小児喘息のなかでも1歳未満の乳児に起きる喘息を「乳児喘息」と呼ぶことがあります。咳が激しく、嘔吐することがある、「ゼーゼー」「ヒューヒュー」などの喘鳴(ぜんめい)がはっきりしている、頬(ほお)や小鼻がぴくぴく動くような呼吸、シーソー呼吸、チアノーゼ症状などが見られます。詳しくは『この症状がでたら危険?乳児(1歳未満の子ども)の喘息発作症状』をご覧ください。

喘息の検査は、大きく3つに分類

本当に喘息であるかどうかを調べる

  • 胸部レントゲン写真
  • 呼吸機能検査(スパイロメーター)
  • 喀痰(かくたん)検査

胸部レントゲン写真を用いて、がん・結核など重大な病気、さらにはレントゲンでわかる病気も含めて喘息であるかどうかを調べます。ほかにも、呼吸時の空気量を測定して、呼吸の能力を調べる呼吸機能検査(スパイロメーター)などで診察します。また、咽頭に絡まった痰から好酸球の数を調べる喀痰(かくたん)検査を用いることもあります。
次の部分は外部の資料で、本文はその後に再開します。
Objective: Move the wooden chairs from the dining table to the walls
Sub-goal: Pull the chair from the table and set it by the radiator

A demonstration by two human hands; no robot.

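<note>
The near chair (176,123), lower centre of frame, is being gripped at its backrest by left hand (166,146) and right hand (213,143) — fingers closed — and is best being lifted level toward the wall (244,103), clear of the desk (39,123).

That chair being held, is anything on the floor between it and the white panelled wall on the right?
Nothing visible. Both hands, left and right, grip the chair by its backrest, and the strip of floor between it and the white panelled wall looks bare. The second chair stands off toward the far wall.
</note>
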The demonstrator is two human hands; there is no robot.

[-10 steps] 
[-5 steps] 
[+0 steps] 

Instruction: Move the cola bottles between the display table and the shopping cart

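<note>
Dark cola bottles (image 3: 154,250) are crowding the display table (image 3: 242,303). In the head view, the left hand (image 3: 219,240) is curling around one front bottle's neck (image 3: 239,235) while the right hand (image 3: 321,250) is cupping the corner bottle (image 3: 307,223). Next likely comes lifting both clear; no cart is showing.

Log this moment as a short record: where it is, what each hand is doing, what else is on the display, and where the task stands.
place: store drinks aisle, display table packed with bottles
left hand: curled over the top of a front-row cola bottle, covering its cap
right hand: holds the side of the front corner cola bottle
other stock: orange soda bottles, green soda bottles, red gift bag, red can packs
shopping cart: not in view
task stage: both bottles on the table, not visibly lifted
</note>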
スパイロメーターを使った検査について詳しくは、『肺機能検査(スパイロメーター)とは』をご覧ください。

喘息の程度を調べる

  • 気道過敏性試験(アストグラフ)
  • 喘息になると、色々な刺激に気管支が敏感に収縮します。その程度を調べるために、薬を吸入し、気道の過敏性をチェックする気道過敏性試験(アストグラフ)を用います。

喘息の原因や病型を調べる

  • 血液検査(RAST法/MAST法)
  • アレルゲン吸入テスト
  • 皮膚反応テスト

血液検査をすることで、どのアレルゲンに対して反応が起きているかを検査します。血液中のIgE抗体値を測定し、アレルギー反応の起こる物質を絞り込むRAST法と、一度で26種類ものアレルギーについて検査できるMAST法の2種類があります。
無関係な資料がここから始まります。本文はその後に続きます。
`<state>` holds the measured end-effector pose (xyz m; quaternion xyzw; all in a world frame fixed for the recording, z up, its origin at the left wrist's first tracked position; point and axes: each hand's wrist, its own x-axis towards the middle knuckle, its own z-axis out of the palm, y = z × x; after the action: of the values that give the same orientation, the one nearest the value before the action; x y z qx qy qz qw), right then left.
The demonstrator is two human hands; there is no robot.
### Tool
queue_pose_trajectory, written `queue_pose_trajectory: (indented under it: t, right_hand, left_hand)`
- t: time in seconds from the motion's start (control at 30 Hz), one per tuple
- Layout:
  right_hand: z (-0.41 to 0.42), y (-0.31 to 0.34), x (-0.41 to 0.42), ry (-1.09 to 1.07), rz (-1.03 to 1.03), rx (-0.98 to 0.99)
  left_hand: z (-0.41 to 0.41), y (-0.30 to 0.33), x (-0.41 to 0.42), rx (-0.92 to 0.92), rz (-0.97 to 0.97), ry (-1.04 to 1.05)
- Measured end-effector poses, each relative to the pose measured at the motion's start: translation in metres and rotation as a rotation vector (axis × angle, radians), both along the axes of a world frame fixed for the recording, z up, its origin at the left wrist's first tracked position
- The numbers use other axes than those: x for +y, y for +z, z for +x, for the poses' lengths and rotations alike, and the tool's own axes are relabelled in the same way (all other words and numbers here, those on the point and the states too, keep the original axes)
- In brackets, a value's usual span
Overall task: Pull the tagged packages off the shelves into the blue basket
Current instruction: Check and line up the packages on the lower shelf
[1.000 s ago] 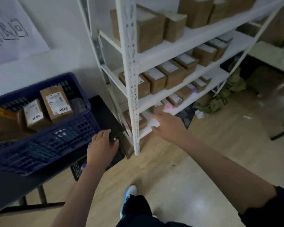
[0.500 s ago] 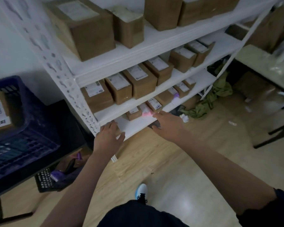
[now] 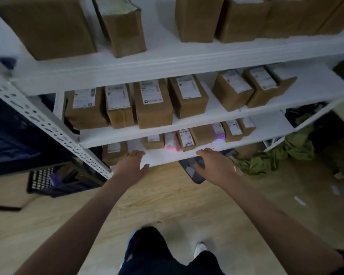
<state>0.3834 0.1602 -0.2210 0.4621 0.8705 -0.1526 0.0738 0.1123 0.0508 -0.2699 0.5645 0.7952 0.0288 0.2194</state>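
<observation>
at the lower shelf: both hands reach its front edge, holding nothing.
left hand (image 3: 131, 162): fingers loose and spread, resting on the white lower shelf (image 3: 173, 155) beside a small brown box (image 3: 114, 151).
right hand (image 3: 213, 165): fingers relaxed, slightly bent, at the shelf edge just below a pink package (image 3: 171, 141).
tagged packages: brown boxes (image 3: 153, 105) with white labels line the middle shelf; smaller ones sit on the lower.
blue basket (image 3: 6, 135): far left, behind the rack's post.
floor: green cloth (image 3: 272, 157) lies at right.
</observation>
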Motion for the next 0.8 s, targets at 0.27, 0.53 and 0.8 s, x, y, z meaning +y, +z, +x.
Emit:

アレルギー性喘息が疑われる場合は、アレルゲン吸入テストをします。検査の方法は、実際に疑わしいアレルゲンを吸入し、発作の有無を確認。発作が起これば、アレルギー性喘息であると判断します。また、疑いのあるアレルゲンのエキスを皮膚につけ、かゆみや腫れの反応をみる皮膚反応テストもあります。

喘息の検査の流れ

問診を行い、気管支など身体の状態を診察します。喘息の特徴的な症状が現れている場合、診断は難しくありません。しかし、日中に病院で診察をするとき、ほとんど喘息症状が見られないために、診断が難しいこともあります。

<喘息検査の流れ>

  1. 問診:症状など伺います
  2. 呼吸機能検査:気道が狭くなっていないか調べます
  3. 気道過敏性の検査:気管支が敏感に収縮する程度を調べます
  4. 気道炎症の有無の確認:好酸球数の数値を見て、気道の炎症状態を確認します
  5. 類似疾患の懸念を排除:喘息症状と類似している疾患の可能性を除外するために検査を行います

喘息の類似症状に関しては、『喘息の症状と対処法、症状の似た病気とは』で解説していますのでご覧ください。
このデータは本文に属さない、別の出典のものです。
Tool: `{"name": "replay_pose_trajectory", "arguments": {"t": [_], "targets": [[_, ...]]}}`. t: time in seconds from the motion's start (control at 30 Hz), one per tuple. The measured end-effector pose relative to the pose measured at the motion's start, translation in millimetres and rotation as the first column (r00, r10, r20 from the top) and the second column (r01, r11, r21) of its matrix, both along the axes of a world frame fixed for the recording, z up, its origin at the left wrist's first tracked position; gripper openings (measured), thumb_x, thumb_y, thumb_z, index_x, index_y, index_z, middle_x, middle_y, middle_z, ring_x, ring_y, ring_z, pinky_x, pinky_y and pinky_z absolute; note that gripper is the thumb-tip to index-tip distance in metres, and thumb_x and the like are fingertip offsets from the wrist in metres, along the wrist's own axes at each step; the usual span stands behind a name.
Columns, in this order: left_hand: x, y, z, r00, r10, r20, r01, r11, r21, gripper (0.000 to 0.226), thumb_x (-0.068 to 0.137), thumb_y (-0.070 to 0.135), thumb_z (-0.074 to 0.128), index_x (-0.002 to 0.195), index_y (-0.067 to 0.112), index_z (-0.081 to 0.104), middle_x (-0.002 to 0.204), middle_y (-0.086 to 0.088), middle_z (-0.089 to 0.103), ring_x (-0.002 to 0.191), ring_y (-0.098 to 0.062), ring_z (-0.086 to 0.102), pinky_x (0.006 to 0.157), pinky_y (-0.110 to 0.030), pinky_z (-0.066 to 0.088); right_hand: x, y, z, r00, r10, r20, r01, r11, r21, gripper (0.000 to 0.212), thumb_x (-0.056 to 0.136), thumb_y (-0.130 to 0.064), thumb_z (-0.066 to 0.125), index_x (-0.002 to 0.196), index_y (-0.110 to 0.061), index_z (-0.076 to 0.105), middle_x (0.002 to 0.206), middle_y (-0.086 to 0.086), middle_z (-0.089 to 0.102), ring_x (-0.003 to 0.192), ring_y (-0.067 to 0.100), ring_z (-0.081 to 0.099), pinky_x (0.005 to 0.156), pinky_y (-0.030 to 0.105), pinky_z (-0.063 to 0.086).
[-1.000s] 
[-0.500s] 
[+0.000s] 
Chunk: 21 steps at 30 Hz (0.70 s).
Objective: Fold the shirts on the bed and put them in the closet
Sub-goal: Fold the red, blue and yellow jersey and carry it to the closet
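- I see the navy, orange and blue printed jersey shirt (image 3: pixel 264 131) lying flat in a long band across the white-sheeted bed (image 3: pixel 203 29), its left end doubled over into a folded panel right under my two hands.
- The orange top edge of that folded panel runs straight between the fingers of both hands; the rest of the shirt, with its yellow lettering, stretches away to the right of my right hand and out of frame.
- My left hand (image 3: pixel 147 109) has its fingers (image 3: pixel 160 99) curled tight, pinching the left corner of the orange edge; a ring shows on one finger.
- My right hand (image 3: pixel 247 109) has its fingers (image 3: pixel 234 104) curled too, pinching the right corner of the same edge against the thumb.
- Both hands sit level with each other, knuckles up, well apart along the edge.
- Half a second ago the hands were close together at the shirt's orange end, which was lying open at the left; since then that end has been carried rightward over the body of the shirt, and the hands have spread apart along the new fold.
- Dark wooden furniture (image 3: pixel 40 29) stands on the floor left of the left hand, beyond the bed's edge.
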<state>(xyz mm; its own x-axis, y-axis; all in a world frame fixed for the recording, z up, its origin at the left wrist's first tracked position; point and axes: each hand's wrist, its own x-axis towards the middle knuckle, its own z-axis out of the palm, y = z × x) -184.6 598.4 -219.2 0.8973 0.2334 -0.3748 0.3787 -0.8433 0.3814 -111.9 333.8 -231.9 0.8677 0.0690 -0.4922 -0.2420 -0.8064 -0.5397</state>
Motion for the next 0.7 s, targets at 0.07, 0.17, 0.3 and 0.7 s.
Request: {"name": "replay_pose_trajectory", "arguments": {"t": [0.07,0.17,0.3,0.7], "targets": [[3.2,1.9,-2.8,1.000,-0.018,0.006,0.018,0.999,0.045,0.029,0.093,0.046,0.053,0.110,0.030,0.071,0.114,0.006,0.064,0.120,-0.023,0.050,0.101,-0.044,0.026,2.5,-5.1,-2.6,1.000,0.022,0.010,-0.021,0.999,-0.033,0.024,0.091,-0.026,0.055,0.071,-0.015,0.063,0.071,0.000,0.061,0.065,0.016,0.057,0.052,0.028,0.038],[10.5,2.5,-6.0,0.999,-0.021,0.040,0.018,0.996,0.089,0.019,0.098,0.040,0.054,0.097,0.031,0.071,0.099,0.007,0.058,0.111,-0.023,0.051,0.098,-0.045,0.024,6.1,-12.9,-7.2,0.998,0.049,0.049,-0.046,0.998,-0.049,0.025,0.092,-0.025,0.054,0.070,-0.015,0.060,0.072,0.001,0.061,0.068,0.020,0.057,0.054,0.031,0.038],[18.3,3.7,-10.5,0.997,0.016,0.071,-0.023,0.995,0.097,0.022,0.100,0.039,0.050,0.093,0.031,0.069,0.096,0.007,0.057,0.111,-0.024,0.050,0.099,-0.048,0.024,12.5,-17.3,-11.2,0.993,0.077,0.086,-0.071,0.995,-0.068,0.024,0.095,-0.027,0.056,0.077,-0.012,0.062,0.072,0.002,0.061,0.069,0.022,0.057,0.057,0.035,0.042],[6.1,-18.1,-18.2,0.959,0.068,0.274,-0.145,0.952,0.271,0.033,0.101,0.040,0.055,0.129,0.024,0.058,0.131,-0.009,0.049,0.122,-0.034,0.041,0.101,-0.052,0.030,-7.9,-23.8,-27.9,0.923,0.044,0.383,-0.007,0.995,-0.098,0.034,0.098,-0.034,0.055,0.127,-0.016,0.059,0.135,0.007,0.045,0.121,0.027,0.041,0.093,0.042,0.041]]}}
上記の他にも、患者自身に喘息の自覚がない場合には、アレルギー検査や胸部のレントゲン検査を行うこともあります。

喘息は咳などの症状が続く病気ですが、風邪と錯覚し、喘息であることに気づきにくいという現状もあります。また、風邪薬で症状をしのごうとして、喘息をこじらせてしまうこともあります。激しい咳や息苦しさ、発作などを感じた場合は、喘息であることを疑って早めに検査を受けることをおすすめします。